Instructions for the task >> Reproduce, exactly, the lines of the material below from the line containing "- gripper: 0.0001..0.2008" through the line containing "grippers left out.", with both end lines included and nothing else.

Dataset excerpt >>

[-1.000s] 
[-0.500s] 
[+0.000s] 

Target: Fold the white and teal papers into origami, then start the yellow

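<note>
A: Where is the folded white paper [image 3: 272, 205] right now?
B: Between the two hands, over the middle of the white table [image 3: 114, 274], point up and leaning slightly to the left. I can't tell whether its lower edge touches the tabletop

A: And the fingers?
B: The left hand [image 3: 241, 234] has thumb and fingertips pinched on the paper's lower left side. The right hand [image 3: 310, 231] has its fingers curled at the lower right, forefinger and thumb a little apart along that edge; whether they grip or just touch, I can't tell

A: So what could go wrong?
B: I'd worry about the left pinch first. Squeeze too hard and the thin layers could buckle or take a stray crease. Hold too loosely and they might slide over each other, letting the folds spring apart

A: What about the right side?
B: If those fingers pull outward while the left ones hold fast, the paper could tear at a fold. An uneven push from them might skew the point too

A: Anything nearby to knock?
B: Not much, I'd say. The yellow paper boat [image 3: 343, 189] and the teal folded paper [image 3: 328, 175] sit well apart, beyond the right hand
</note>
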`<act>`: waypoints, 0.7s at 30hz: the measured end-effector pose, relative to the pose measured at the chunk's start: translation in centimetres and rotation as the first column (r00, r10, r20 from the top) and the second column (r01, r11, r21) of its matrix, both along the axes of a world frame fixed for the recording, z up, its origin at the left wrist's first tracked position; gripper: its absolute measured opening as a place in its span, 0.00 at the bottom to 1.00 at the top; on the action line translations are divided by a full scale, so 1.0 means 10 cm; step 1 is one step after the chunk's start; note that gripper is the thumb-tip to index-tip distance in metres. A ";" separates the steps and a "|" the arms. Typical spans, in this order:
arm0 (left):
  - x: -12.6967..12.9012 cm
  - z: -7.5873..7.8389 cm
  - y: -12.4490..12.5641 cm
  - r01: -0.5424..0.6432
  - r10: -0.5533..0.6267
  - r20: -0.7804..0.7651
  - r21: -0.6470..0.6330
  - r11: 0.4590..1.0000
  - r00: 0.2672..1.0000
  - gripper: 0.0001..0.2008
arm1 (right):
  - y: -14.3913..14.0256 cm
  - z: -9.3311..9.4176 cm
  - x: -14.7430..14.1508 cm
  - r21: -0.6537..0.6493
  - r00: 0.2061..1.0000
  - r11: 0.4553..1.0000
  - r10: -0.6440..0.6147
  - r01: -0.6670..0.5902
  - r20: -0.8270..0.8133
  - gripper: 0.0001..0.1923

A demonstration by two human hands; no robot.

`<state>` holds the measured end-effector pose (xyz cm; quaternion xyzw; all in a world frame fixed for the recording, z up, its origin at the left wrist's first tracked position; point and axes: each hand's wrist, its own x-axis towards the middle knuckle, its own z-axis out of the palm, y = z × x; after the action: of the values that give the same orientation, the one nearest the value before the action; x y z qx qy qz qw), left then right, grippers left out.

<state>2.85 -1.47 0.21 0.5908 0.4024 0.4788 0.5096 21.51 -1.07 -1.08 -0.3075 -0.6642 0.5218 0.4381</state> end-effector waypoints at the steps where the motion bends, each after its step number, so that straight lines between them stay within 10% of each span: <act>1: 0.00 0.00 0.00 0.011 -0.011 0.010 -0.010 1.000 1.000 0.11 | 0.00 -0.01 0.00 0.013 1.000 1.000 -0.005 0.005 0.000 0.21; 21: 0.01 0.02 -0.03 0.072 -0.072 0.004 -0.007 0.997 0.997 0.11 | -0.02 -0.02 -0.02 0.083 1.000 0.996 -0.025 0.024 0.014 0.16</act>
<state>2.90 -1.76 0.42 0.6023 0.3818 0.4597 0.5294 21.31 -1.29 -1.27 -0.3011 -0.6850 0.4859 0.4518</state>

Response below >>
  - gripper: 0.0001..0.2008
arm1 (right):
  - y: -14.3913..14.0256 cm
  - z: -9.3311..9.4176 cm
  - x: -14.7430..14.1508 cm
  - r21: -0.6537..0.6493
  - r00: 0.2061..1.0000
  - r11: 0.4553..1.0000
  - r10: -0.6440..0.6147
  - r01: -0.6670..0.5902
  - r20: -0.8270..0.8133
  - gripper: 0.0001..0.1923

A demonstration by two human hands; no robot.

`<state>` holds the measured end-effector pose (xyz cm; quaternion xyzw; all in a world frame fixed for the recording, z up, its origin at the left wrist's first tracked position; point and axes: each hand's wrist, its own x-axis towards the middle knuckle, its own z-axis out of the palm, y = z × x; after the action: of the values that give the same orientation, the one nearest the value before the action; x y z qx qy qz qw), left then right, grippers left out.

This answer is finished.